# [Exercise]
The expected output is a copy of every line in the records with the string "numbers".

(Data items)
· · · · · · ·

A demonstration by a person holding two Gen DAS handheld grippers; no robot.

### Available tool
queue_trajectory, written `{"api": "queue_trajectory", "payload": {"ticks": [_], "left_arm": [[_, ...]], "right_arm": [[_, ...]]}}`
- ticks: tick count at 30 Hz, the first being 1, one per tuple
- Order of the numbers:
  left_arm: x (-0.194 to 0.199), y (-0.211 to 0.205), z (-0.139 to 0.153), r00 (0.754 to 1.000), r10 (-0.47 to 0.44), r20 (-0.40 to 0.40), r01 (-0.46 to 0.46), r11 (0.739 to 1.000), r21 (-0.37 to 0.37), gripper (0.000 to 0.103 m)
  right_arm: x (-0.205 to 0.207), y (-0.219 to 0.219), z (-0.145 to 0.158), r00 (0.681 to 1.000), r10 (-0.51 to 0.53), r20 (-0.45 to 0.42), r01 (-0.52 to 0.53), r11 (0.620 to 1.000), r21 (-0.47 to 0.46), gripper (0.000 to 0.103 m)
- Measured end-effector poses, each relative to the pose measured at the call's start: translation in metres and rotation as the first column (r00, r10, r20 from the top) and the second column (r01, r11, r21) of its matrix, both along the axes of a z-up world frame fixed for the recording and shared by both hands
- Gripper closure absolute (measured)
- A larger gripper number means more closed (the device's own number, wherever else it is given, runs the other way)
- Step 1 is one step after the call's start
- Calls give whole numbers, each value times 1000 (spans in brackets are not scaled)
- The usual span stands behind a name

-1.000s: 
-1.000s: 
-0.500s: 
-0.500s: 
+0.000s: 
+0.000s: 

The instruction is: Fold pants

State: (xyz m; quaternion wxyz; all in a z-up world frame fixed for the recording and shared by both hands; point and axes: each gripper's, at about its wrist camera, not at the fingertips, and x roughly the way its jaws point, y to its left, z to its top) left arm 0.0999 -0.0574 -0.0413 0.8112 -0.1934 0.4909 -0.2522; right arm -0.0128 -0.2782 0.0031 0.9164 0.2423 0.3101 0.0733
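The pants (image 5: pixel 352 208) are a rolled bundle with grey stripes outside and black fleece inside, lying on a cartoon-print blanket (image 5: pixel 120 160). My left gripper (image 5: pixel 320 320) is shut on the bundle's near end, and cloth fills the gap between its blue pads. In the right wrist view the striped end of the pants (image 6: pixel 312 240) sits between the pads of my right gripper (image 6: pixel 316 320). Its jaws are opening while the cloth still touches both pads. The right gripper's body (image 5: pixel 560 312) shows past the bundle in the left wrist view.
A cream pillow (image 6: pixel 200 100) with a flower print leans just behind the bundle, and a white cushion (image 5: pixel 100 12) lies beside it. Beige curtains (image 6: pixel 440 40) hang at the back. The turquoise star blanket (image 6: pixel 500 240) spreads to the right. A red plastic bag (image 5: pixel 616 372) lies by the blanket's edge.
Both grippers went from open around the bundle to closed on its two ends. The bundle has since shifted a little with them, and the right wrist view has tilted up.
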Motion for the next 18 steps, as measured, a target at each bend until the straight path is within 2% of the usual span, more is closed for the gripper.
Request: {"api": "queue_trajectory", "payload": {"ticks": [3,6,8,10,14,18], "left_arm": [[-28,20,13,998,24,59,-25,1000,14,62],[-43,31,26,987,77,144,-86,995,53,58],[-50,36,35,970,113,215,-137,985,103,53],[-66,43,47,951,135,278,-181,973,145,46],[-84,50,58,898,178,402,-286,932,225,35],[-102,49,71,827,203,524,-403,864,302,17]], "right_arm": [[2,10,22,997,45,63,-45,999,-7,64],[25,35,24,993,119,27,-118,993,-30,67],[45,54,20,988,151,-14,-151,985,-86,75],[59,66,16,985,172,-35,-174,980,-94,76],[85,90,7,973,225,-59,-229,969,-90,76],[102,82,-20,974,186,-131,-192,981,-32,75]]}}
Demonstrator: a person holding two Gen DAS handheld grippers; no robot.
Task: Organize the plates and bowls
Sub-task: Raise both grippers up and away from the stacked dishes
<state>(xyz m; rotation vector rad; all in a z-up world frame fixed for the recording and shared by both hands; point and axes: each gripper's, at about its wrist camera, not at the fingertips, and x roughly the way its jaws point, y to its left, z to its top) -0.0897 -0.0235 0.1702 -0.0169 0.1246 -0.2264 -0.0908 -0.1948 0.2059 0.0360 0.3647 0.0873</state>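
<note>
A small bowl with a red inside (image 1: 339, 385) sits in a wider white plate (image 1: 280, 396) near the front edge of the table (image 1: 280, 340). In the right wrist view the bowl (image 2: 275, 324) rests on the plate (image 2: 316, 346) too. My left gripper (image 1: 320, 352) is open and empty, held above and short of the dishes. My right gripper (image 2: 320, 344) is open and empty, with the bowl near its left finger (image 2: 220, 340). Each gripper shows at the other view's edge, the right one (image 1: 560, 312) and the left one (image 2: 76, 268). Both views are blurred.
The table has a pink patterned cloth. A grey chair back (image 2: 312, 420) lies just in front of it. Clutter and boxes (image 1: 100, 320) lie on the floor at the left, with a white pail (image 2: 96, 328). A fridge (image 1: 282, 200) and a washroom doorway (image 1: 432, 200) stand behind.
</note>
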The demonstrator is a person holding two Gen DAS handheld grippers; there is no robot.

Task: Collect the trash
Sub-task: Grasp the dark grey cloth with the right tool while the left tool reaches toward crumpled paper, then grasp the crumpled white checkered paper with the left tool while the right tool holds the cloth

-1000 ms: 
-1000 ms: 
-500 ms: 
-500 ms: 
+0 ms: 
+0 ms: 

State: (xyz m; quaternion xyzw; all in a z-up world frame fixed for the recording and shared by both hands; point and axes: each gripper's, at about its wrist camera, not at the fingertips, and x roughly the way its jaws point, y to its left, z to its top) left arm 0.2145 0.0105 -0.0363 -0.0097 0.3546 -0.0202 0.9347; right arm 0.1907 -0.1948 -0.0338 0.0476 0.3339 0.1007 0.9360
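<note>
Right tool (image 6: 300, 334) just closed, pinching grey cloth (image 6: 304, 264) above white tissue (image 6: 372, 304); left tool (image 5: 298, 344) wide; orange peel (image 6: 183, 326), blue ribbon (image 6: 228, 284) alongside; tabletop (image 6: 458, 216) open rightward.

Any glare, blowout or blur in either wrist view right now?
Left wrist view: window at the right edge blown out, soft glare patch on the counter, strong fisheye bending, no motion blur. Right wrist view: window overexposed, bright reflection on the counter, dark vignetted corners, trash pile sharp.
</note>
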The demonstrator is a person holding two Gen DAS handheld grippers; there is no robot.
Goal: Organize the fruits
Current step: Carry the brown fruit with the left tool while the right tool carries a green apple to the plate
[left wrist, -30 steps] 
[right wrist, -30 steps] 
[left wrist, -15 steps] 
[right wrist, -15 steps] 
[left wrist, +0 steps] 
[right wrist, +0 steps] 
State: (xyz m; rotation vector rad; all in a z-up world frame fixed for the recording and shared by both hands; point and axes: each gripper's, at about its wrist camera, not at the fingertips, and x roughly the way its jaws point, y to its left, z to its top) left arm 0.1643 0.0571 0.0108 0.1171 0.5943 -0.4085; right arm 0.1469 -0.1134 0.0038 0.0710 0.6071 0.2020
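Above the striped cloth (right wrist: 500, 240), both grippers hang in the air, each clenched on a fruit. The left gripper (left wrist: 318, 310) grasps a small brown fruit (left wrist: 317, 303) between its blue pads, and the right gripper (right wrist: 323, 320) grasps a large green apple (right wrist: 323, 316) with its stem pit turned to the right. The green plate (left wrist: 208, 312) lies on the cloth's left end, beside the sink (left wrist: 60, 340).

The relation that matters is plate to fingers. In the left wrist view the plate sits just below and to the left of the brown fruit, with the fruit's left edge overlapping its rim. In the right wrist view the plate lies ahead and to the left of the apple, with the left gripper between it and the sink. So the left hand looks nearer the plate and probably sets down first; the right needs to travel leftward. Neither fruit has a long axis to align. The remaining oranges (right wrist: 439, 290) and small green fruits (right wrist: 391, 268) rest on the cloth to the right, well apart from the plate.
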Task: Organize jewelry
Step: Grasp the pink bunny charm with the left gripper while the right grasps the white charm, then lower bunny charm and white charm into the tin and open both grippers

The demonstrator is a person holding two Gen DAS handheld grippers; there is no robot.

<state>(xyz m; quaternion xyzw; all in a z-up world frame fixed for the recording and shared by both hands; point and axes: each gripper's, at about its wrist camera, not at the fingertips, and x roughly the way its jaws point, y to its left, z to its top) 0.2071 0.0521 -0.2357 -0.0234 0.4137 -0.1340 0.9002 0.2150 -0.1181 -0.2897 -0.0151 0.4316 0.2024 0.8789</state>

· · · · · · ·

# [Exercise output]
- Order of the numbers:
- Calls give whole numbers, each value times 1000 (spans in brackets are not scaled)

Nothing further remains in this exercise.